EE launches Mind Your Manners etiquette guide
EE partnered with Debrett’s and Margie Keefe, known as Grime Gran, to launch Mind Your Manners, a modern etiquette guide aimed at helping Brits spot and shut down scam calls, texts and messages over the Christmas period.
EE flagged one million scam calls every day and blocked three million scam attempts across its network each day; it also stopped hundreds of millions of malicious texts, emails and unsafe websites year-round.
Scam Guard labeled and filtered suspicious calls as they arrived, giving customers an option to ignore them before answering.
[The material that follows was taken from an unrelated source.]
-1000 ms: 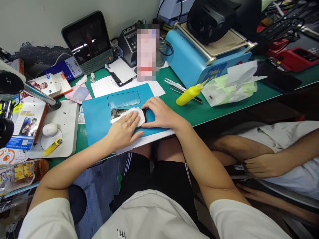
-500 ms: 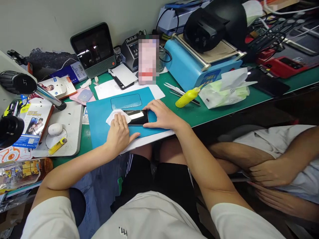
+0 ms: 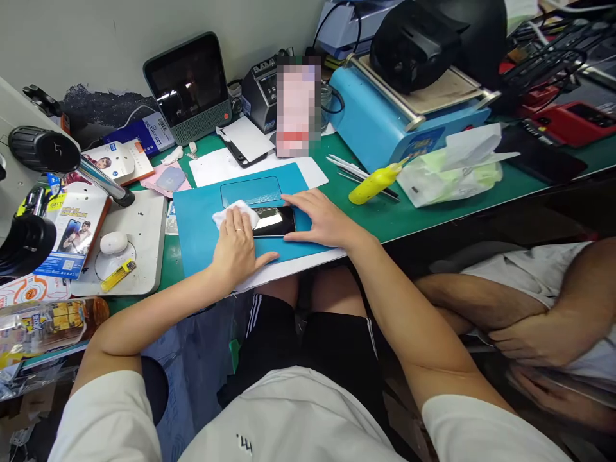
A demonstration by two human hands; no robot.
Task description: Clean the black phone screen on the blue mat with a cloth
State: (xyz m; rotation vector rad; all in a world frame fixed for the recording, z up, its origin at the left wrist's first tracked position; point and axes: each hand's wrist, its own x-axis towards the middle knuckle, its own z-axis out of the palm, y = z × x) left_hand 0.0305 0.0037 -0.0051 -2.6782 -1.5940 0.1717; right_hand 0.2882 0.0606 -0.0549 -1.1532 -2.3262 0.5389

The tool operated in real time across EE’s network.
Over the last 12 months, the Group’s team of more than 3,000 security professionals blocked 1.6 billion attempts to access malicious domains, stopped 200 million scam Service Mesh Security (SMS) messages, blocked 61 million scam calls and flagged 175 million nuisance and fraud calls; those actions used Machine Learning (ML) and network-level threat analysis to monitor call, SMS and web patterns.
Debrett’s helped shape and endorse the guide so etiquette aligned with digital behaviour, while Grime Gran supplied blunt, direct messaging. The guidance recommended politely ending unexpected calls and calling back on a trusted number, pausing before replying to texts or emails, keeping passwords, PINs, verification codes and mobile numbers private, avoiding rushed decisions, and forwarding suspicious texts to 7726, blocking senders and encouraging device updates.
“Today, good manners include knowing how to stop a suspicious call or report a strange text. We’re proud to endorse this guidance – protecting yourself is not impolite, it’s entirely proper.” said Rupert Wesson, Director at Debrett’s. EE said it worked with industry and government bodies, including initiatives aligned with the National Cyber Security Centre (NCSC).